Forse il mondo non rischiava più l’annientamento nucleare, ma non per questo si poteva definire un luogo pacifico. Nel 1998 scoppiò in Kosovo il conflitto tra separatisti albanesi e le forze armate della Serbia; la Nato intervenne ancora con attacchi aerei e l’ingresso di una forza multinazionale di pace. Quasi senza accorgersene, il patto atlantico si era trasformato da organizzazione statica in forza interventista.

Arriviamo rapidamente all’11 settembre 2001. Gli attacchi di Al Qaeda a New York e al Pentagono resero evidente una nuova realtà: i pericoli ora provenivano non più da stati nazionali tradizionali, ma da entità terroristiche substatali, come Al Qaeda, che si appoggiavano a territori sottomessi o complici, come l’Afghanistan governato dai talebani. Non trascorse un mese per vedere la reazione occidentale. Il 7 ottobre la Nato intervenne in forze insieme agli Stati Uniti, lanciando l’operazione Enduring Freedom, libertà permanente. In due mesi scarsi il regime talebano fu spazzato via; la Nato venne chiamata dalle Nazioni Unite ad organizzare una forza multinazionale intorno a Kabul per favorire la stabilizzazione dell’Afghanistan.
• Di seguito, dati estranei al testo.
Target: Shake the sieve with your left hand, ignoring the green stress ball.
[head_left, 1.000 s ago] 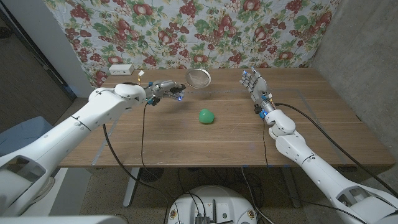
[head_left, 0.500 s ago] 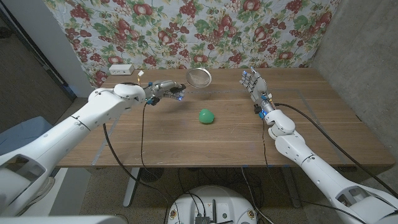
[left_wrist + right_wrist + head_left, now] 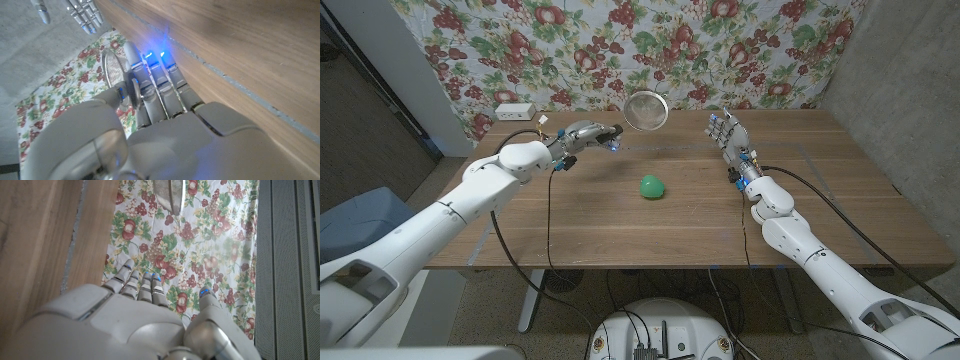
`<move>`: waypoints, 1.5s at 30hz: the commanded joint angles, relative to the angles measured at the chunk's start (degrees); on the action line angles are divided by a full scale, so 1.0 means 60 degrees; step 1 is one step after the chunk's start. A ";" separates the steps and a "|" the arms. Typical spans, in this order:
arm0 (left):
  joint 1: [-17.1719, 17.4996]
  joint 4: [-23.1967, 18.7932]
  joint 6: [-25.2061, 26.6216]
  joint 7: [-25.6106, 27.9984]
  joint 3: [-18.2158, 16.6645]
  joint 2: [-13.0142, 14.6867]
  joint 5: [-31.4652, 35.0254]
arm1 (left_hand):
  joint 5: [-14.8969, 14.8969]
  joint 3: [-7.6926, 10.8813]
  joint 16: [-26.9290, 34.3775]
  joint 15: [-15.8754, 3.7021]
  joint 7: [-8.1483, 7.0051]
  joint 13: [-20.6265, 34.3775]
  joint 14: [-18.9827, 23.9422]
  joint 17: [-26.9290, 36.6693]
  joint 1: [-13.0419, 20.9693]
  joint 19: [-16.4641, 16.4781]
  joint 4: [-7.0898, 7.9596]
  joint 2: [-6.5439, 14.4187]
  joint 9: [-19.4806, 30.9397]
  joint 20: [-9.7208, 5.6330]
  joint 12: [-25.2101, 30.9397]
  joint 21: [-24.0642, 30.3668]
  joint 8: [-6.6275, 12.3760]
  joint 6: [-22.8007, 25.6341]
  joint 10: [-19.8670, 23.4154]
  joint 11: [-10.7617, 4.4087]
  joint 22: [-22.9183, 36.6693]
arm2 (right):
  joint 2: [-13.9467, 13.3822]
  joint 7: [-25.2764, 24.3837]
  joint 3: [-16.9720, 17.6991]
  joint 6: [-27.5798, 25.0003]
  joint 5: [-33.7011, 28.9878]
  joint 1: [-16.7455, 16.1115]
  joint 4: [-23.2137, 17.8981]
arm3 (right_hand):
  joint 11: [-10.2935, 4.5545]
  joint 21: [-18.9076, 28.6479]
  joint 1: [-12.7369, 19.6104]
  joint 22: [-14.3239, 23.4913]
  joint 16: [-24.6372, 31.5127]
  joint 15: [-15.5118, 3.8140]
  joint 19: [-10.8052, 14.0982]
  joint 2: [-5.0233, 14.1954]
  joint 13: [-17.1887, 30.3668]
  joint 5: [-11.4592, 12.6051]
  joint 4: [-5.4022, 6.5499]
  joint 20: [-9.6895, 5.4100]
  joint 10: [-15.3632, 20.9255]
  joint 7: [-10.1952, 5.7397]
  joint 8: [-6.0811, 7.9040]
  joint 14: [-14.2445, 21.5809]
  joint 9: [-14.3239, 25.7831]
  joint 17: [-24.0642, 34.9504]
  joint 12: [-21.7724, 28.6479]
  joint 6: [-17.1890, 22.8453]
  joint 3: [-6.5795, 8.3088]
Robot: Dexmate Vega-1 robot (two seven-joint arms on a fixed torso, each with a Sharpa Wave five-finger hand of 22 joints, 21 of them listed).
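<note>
A round metal sieve [image 3: 646, 109] hangs in the air above the table's far middle, tilted so its mesh faces me. My left hand [image 3: 585, 136] grips its handle, fingers curled around it. In the left wrist view the sieve [image 3: 113, 74] stands on edge past the fingers [image 3: 159, 85]. The green stress ball [image 3: 652, 187] lies on the wooden table [image 3: 570, 220] near the centre, well below and apart from the sieve. My right hand [image 3: 731, 134] stands upright at the far right, fingers straight and apart, holding nothing. The right wrist view catches the sieve [image 3: 169, 194] beyond that hand [image 3: 135, 315].
A white power strip [image 3: 514, 111] sits at the table's far left corner. A floral cloth [image 3: 620, 45] hangs right behind the table. Cables run from both arms over the table's near edge.
My left hand has lifted the sieve higher and tipped it up, so the mesh now faces the camera more. The ball and the right hand stay where they were.
</note>
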 commanded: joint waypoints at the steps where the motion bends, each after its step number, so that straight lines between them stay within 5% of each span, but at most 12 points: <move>1: 0.0167 0.0660 -0.2451 -0.0501 -0.0153 -0.0295 0.0459 | 0.0049 0.0069 -0.0042 -0.1032 -0.0178 0.0049 -0.0084 0.0025 0.0141 -0.0055 0.0067 0.0194 -0.0003 -0.0248 -0.0020 0.0050 -0.0010 0.0089 0.0500 -0.0580 0.0001 | 0.0009 -0.0004 -0.0015 -0.0004 -0.0011 -0.0007 -0.0020 | 0.0029 -0.0050 -0.0034 0.0027 0.0079 0.0039 0.0038 0.0050 0.0024 -0.0008 -0.0055 -0.0026 0.0056 0.0026 0.0043 -0.0015 -0.0013 0.0001 0.0054 0.0055 0.0038; 22: 0.0093 0.0812 -0.2330 -0.0586 -0.0240 -0.0457 0.0489 | 0.0107 0.0051 -0.0038 -0.1054 -0.0261 0.0068 -0.0134 0.0057 0.0114 -0.0103 0.0065 0.0176 -0.0010 -0.0233 -0.0049 0.0065 -0.0017 0.0081 0.0487 -0.0599 -0.0008 | 0.0076 0.0021 -0.0060 -0.0022 -0.0052 0.0147 0.0133 | 0.0035 -0.0153 -0.0053 0.0029 0.0084 0.0040 0.0080 0.0051 0.0023 -0.0009 -0.0058 -0.0032 0.0049 -0.0002 0.0047 -0.0020 -0.0013 -0.0037 0.0052 0.0067 0.0046; 33: 0.0155 -0.0096 0.0051 0.0181 -0.0281 -0.0170 0.0325 | 0.0124 0.0048 0.0010 -0.1060 -0.0181 0.0045 -0.0042 0.0075 0.0109 -0.0048 0.0063 0.0221 -0.0009 -0.0311 -0.0028 0.0109 0.0001 0.0110 0.0629 -0.0565 -0.0011 | 0.0134 0.0034 -0.0071 -0.0012 -0.0047 0.0220 0.0255 | 0.0047 -0.0198 -0.0061 0.0030 0.0083 0.0035 0.0098 0.0052 0.0023 -0.0009 -0.0060 -0.0031 0.0041 0.0000 0.0045 -0.0030 -0.0013 -0.0053 0.0050 0.0064 0.0050; 45: -0.0147 -0.1248 0.4310 0.1107 -0.0428 0.0005 -0.1105 | 0.0121 0.0083 0.0055 -0.1072 0.0079 -0.0019 0.0104 0.0062 0.0151 0.0101 -0.0001 0.0283 -0.0066 -0.0315 -0.0032 0.0197 0.0023 0.0226 0.0777 -0.0523 -0.0015 | 0.0174 0.0091 -0.0085 -0.0030 -0.0027 0.0314 0.0369 | 0.0041 -0.0257 -0.0069 0.0031 0.0090 0.0030 0.0118 0.0054 0.0022 -0.0009 -0.0061 -0.0030 0.0044 0.0006 0.0045 -0.0024 -0.0013 -0.0073 0.0051 0.0066 0.0056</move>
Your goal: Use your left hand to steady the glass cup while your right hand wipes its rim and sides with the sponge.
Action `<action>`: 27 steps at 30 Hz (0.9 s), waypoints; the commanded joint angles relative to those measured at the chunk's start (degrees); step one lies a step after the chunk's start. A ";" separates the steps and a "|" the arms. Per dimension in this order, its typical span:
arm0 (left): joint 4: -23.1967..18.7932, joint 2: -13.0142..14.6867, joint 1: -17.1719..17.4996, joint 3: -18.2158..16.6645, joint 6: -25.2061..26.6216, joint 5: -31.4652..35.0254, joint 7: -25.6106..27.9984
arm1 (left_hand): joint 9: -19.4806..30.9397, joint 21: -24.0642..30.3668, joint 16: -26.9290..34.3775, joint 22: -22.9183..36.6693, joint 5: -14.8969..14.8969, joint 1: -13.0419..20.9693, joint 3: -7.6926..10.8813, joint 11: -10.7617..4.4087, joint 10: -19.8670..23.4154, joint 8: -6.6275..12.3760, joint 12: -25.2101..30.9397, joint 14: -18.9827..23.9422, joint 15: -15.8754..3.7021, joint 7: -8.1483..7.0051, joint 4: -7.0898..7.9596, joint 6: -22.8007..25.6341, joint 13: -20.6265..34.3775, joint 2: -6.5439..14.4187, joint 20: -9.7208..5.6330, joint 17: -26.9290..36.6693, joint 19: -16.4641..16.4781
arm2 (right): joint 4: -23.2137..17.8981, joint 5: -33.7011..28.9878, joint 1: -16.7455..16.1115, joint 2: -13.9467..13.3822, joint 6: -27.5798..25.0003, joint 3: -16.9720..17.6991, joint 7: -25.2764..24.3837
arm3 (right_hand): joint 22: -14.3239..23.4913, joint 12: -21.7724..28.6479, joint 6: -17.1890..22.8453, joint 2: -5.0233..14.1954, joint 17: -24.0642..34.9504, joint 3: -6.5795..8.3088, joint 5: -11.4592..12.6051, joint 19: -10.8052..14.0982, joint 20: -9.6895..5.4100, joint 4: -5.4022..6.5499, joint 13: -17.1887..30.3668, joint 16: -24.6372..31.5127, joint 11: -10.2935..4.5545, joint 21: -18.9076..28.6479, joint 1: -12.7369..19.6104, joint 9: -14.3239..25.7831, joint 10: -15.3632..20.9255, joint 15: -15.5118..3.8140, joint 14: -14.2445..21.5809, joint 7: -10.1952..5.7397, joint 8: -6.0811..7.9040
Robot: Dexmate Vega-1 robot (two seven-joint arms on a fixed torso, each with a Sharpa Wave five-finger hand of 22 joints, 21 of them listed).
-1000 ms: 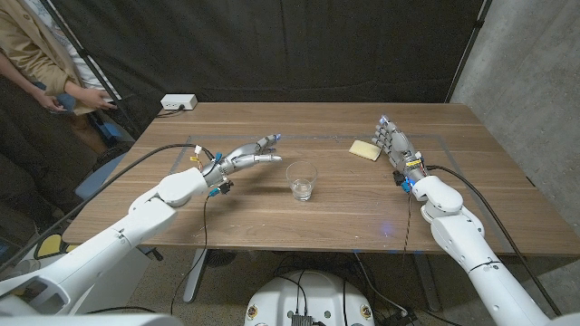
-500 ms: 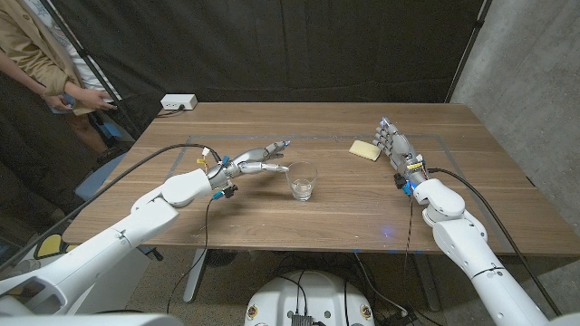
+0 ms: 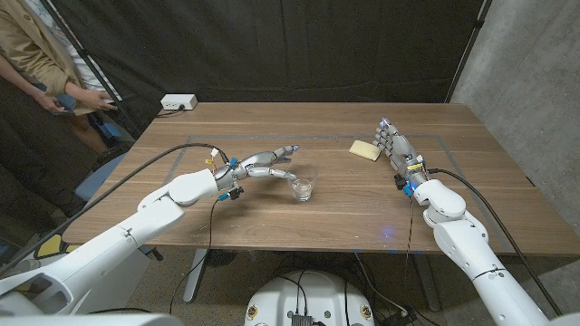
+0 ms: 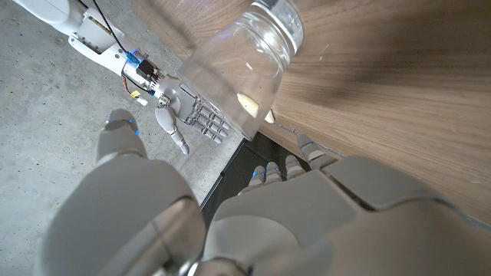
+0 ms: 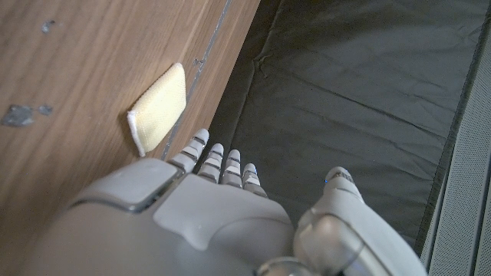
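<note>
Near the middle of the surface [image 3: 272, 213] stands the glass cup [image 3: 303, 185], upright and empty. At its nine o'clock the left robot hand [image 3: 269, 164] reaches in with fingers spread, its fingertips at the cup's rim; whether they touch the glass I cannot tell, and it holds nothing. Toward two o'clock from the cup, well apart, lies the yellow sponge [image 3: 365, 150]. Just beside the sponge, at its three o'clock, the right robot hand [image 3: 394, 146] stands with fingers extended, holding nothing. A white box [image 3: 178, 103] sits at the far left corner.

Bare tabletop [image 3: 344, 195] (cup-to-sponge)
</note>
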 commanded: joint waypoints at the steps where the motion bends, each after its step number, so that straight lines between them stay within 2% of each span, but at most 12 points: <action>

Il patto atlantico continuò a crescere. Ormai comprendeva l’intera Europa e nel 2002 fu avviata una collaborazione anche con la Russia. Oggi i paesi membri della Nato sono 28. Ma le sfide odierne sono ancora durissime e subdole. Il difficile è diventato mantenere la pace e rendere stabile in modo duraturo un’area dopo l’intervento militare. La resistenza dei terroristi in Afghanistan che dura ancora oggi è sotto gli occhi di tutti. L’ultimo esempio arriva dalla Libia: tre anni dopo l’intervento Nato del 2011 per fermare i bombardamenti di Gheddafi contro la propria gente, quel paese è ancora in piena guerra civile. La sfida per la pace non è terminata, ha solo cambiato natura e territori.